Work request: Examine the material below. Gather every line in which the string "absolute" appears.
◆ ◆ ◆ ◆ ◆
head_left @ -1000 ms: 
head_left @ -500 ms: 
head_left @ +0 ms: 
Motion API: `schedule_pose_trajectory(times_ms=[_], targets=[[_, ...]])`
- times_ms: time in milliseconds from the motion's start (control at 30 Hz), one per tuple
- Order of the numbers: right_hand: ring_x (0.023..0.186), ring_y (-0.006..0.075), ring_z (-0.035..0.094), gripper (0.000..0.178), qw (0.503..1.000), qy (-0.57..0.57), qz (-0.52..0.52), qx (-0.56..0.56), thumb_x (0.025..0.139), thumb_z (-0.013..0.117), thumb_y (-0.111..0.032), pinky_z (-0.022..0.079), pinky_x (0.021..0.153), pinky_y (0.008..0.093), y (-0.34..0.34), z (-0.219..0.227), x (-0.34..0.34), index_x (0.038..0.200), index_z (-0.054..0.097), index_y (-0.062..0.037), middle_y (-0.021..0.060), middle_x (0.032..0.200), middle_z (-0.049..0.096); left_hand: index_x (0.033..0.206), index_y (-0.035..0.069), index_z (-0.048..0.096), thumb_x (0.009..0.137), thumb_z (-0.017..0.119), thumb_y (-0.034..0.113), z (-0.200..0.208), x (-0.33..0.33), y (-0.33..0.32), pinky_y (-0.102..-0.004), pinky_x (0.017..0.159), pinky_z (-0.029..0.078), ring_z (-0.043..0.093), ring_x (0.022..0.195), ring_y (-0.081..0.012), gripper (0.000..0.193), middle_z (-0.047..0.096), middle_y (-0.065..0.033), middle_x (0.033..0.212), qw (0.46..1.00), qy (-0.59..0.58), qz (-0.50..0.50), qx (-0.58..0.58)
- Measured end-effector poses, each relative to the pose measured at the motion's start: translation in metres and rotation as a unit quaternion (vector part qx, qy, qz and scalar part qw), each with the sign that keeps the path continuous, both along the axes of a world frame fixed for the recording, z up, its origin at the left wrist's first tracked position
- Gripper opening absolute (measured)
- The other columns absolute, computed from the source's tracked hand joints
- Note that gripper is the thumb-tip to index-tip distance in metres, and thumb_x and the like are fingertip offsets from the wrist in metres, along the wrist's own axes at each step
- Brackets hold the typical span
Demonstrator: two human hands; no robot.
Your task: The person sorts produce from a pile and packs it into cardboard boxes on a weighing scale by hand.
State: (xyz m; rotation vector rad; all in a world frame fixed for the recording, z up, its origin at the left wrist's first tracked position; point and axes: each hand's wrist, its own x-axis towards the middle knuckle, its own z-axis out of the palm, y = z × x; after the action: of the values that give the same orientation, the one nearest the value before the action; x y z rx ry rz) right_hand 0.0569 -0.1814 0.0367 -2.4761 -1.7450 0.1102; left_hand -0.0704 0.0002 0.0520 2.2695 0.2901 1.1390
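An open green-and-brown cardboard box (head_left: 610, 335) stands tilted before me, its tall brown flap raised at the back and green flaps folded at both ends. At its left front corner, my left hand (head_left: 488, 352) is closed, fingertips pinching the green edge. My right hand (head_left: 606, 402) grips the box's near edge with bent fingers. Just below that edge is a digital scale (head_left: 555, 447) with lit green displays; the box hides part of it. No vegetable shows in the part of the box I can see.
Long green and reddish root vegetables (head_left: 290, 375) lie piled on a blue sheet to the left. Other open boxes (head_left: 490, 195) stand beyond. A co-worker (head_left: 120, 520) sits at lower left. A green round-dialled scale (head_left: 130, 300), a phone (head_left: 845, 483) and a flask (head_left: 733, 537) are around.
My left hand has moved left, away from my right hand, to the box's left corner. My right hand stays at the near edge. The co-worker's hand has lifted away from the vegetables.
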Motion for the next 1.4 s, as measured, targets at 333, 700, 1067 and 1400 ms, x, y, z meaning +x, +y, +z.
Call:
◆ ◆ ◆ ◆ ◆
Answer area:
- Gripper opening absolute (measured)
- The other columns absolute, computed from the source's tracked hand joints

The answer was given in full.